There are other varieties of realism being practiced in Spain today. The artists showcased in “Four from Madrid: Contemporary Spanish Realism,” a 1994 exhibition at the Oglethorpe University Museum in Atlanta, favor tight painthandling and a more academic style. Each of the painters has a distinct point of view. The Japanese artist Gustavo (Tsuyoshi) Isoe (b. 1954) moved to Madrid at age 20 to study the masterpieces in the Prado. His color palette is muted. Nude (1993–94) is a monochromatic overhead view of a girl lying on a blanket of newspapers, the lines of type forming complex patterns. The grisaille tonalities give the image the cool refinement of an Eve from the back panel of a Flemish polyptych. The Nest (1994), like Nude executed in mixed media, has the textural intricacy of a naturalistic drawing by Dürer or Ruskin. The mass of twig, grass and shell seems to float in space. Isoe brings an intense eye to oil paintings such as Still Life: Pomegranate with Grapes (1992), which has a reverence for simple objects reminiscent of Zurbarán, although the broad sunlight and ochre tonalities have a more modern feel. Francisco Roa (b. 1963) also deals in figures and still lifes, but his juxtapositions are slightly surreal. Nude (oil, 1993–94) uses a woman’s back as a kind of erotic abstraction, the way Ingres or Man Ray would, drawing attention to her elaborate hair ornaments and a couture-draped velvet sarong. A bisecting string and lunar ring break up the inky background. Guitar (oil, 1989) suspends the eponymous, richly detailed object against a wrinkled white paper background. A sense of disorientation is aggravated by the blue wing of an outsized butterfly. Roa is also a fine draftsmen, depicting ordinary household paraphernalia and plants in velvety, smudged charcoal.

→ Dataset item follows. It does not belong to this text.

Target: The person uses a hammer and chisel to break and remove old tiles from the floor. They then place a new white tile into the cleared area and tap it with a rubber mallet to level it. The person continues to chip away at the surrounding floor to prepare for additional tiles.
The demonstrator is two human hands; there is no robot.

Bernardo P. Torrens, Telliez’s Venus III
Courtesy Oglethorpe University Museum, Atlanta, Georgia

The two remaining artists in “Four from Madrid” studied medicine and are largely self-taught as painters. Both are interested in anatomy and the figure. Dino Valls (b. 1959) depicts fictional worlds that combine a modern sensibility with medieval iconography and mediums, egg tempera as well as oil. Arbor Vitae (Tree of Life) takes the shape of a triptych altarpiece, although the naked figures, interlaced with skeletons and accessorized with multicultural attributes, come from some heretical, alchemy-based system. Valls uses a multi-panel composition again for Pregnant Altarpiece, in which Mary has to stoop to wedge herself into her central Gothic arch. The hyper-reality and confrontational stares of the other figures add to the subversive edge. In a perverse fairy tale painting, Labyrinth, a young barefoot girl seems trapped in an M.C. Escher version of a seventeenth-century Flemish interior. Bernardo P. Torrens (b. 1957) achieves a more contemporary look with his academic nudes and enigmatically costumed figures. He paints with acrylic, using an airbrush, and the finished work has a startling gloss. A series of reclining nudes in cold, institutional spaces riffs on Velázquez’s great Rokeby Venus. In Tellez’s Venus III, a woman lies, back to the viewer, on a narrow marble ledge, touchingly vulnerable. In My Own Pietà, Torrens presents a black man tenderly holding a recumbent white woman. This same sense of melancholy imbues clothed figures, such as the woman in Blues Time, simply dressed in skirt and pants, with her face eloquently buried in her hands. Torrens had a solo exhibition in 2005 at the Bernarducci Meisel Gallery in New York City.